Le principe social et politique se manifeste le
jour où
un certain nombre d'hommes à demi sauvages, pressés par une peuplade
ennemie, s'assemblent d'instinct et choisissent le plus fort et le plus intelligent
d'entre eux pour les défendre et les commander. Ce jour-là, la société
est née. Le chef est un roi en herbe, ses
compagnons, de futurs nobles
; les vieillards délibérants, mais incapables de marcher, forment
déjà une espèce de sénat ou d'assemblée des
anciens. Mais comment est née la
religion ? On a dit que c'était
de la crainte de l'homme primitif devant la nature. Mais la crainte n'a rien de
commun avec le respect et l'
amour. Elle ne relie pas le fait à l'idée,
le visible à l'invisible, l'homme à
Dieu. Tant que l'homme ne fit
que trembler devant la nature, il ne fut pas homme encore. Il le devint le
jour
où il saisit le lien qui le rattachait au passé et à l'avenir,
à quelque chose de supérieur et de bienfaisant et où il adora
ce mystérieux inconnu. Mais comment adora-t-il pour la première
fois ?
Fabre d'
Olivet fait une hypothèse
éminemment
géniale et suggestive sur la manière dont le culte des ancêtres
a dû s'établir chez la race blanche
(7). Dans un clan belliqueux,
deux guerriers rivaux sont en querelle. Furieux, ils vont se
battre, déjà
ils sont aux prises. A ce moment, une femme échevelée s'élance
entre eux et les sépare. C'est la sur de l'un et la femme de l'autre.
Ses yeux jettent des
flammes, sa voix a l'accent du commandement. Elle s'écrie
en paroles haletantes, incisives, qu'elle a vu dans la
forêt l'Ancêtre
de la race, le guerrier victorieux d'autrefois, le héroll lui apparaître.

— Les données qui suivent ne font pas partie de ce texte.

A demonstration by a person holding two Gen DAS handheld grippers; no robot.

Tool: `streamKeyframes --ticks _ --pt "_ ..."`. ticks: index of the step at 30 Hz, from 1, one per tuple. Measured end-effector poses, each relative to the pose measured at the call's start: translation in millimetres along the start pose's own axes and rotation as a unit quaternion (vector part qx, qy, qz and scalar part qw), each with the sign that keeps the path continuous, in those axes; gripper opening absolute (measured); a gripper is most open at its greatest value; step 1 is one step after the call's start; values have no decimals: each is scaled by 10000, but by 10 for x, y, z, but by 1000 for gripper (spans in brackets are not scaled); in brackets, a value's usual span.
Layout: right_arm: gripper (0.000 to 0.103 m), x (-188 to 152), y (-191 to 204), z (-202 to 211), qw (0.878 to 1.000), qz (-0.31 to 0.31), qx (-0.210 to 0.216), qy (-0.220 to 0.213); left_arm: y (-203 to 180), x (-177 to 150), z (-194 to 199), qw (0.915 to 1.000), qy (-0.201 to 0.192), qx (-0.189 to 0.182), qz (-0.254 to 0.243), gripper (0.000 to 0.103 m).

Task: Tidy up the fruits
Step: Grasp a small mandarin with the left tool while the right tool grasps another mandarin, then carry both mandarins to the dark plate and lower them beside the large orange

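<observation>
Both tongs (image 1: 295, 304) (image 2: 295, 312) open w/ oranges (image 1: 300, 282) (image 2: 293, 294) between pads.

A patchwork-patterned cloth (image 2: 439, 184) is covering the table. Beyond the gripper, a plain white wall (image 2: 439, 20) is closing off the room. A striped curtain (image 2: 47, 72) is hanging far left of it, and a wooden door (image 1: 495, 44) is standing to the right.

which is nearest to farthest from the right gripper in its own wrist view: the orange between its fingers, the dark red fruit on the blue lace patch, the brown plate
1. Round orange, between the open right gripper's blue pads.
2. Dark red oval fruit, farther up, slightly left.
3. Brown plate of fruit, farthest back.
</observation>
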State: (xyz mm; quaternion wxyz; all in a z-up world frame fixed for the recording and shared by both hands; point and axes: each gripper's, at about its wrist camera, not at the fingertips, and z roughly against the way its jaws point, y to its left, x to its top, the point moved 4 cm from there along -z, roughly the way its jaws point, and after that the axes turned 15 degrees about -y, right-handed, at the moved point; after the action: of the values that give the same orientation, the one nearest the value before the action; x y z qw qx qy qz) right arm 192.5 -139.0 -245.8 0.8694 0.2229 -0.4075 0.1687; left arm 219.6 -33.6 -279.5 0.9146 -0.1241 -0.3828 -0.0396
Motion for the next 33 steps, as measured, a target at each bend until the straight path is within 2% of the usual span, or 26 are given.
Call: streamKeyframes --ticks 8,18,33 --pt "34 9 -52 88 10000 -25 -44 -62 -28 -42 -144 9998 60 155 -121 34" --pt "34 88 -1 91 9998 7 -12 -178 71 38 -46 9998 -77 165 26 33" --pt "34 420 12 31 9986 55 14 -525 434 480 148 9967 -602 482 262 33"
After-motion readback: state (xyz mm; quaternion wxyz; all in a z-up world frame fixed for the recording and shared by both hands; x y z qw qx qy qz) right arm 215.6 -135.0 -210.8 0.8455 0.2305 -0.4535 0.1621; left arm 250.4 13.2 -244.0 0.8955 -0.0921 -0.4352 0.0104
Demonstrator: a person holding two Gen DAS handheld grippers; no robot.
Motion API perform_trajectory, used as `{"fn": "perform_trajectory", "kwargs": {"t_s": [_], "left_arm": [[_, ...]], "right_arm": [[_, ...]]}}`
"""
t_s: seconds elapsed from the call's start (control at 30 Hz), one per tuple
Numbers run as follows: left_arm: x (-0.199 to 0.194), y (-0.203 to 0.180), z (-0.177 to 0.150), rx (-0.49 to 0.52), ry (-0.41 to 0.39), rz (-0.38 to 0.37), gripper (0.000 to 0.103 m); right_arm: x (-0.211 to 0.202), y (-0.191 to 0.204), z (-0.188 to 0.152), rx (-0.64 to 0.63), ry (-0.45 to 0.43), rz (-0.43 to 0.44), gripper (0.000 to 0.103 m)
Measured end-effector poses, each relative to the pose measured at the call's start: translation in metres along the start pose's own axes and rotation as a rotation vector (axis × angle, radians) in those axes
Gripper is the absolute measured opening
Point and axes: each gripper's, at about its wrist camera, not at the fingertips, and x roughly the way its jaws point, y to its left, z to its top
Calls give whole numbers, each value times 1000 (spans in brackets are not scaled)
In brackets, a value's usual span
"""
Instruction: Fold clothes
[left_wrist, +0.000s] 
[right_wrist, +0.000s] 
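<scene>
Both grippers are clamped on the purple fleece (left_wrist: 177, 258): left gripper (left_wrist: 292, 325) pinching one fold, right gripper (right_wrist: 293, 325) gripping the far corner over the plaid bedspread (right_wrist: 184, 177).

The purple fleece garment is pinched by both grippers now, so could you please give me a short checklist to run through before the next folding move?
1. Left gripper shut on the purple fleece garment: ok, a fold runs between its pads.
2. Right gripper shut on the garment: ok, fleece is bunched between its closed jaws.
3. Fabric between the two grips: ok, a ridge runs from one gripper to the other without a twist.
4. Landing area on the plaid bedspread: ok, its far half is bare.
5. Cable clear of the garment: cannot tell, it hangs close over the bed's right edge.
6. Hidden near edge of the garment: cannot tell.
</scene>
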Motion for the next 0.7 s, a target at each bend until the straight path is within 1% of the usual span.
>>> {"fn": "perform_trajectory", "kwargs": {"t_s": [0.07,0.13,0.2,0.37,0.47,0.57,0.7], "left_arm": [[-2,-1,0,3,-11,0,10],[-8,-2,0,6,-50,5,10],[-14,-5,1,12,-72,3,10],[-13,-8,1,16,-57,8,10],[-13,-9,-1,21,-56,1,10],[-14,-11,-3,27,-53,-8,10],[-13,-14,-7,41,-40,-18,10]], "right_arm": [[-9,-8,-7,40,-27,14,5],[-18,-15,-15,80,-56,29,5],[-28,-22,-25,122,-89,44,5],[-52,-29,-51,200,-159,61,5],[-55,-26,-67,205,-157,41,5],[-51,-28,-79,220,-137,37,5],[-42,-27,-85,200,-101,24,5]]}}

Il ne veut pas que deux guerriers
frères se combattent, mais qu'ils s'unissent
contre l'
ennemi commun. « C'est l'ombre du grand Ancêtre, c'est le
héroll qui me l'a dit, clame la femme exaltée, il m'a parlé
! Je l'ai vu ! » Ce qu'elle dit, elle le croit. Convaincue, elle convainc.
Emus, étonnés et comme terrassés par une
force invincible,
les adversaires réconciliés se donnent la main et regardent cette
femme inspirée comme une sorte de divinité.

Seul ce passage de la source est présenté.